A healthy family environment is important for children to grow up healthy. (Photo: Adobe Stock)
Exposure to caregiver warmth in childhood was associated with greater CVH (higher scores) in adults. Ortiz believes that while having a supportive caregiver is crucial for health throughout the lifespan, the stability and consistency of that support and warmth in childhood is an equally important predictor of CVH later in life.

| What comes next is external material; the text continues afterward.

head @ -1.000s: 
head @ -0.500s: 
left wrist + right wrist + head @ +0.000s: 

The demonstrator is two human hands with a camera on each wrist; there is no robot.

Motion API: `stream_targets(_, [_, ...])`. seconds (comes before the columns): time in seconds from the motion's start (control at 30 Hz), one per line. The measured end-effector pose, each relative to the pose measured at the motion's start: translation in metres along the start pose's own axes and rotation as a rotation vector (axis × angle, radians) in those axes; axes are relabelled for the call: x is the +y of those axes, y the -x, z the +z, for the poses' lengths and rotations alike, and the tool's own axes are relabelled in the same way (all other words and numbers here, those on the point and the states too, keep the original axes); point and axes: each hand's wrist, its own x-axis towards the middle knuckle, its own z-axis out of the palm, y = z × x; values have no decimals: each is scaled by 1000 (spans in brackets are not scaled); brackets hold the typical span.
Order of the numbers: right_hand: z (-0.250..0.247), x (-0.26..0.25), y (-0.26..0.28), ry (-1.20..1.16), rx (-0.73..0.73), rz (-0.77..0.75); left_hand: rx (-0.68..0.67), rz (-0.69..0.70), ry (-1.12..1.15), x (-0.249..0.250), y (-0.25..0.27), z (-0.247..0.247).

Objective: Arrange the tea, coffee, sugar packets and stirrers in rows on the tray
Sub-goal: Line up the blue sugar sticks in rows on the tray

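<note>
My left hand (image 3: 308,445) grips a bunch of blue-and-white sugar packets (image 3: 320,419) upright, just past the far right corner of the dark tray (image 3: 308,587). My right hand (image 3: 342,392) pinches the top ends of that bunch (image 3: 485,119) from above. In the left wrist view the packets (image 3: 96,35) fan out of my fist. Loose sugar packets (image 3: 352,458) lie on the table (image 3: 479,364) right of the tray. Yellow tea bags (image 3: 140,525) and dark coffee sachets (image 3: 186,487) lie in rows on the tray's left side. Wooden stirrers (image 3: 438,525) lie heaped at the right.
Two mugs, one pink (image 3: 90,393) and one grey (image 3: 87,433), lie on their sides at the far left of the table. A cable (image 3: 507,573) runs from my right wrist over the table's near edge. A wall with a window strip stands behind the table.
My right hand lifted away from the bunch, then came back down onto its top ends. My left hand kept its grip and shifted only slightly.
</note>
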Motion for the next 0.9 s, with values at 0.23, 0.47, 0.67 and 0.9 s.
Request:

The findings further suggest that an unpredictable or unstable relational environment may be associated with poorer future health, while stable or predictable support in childhood may optimize physiology and behavior to result in greater CVH in later life. future. The hope, according to Ortiz, is that this study will offer insight into how supporting healthy, stable, and supportive caregiving relationships in childhood can offer greater achievement of CVH at the population level. “We need policies and programs that support both caregivers and children to achieve greater health equity,” concludes Ortiz.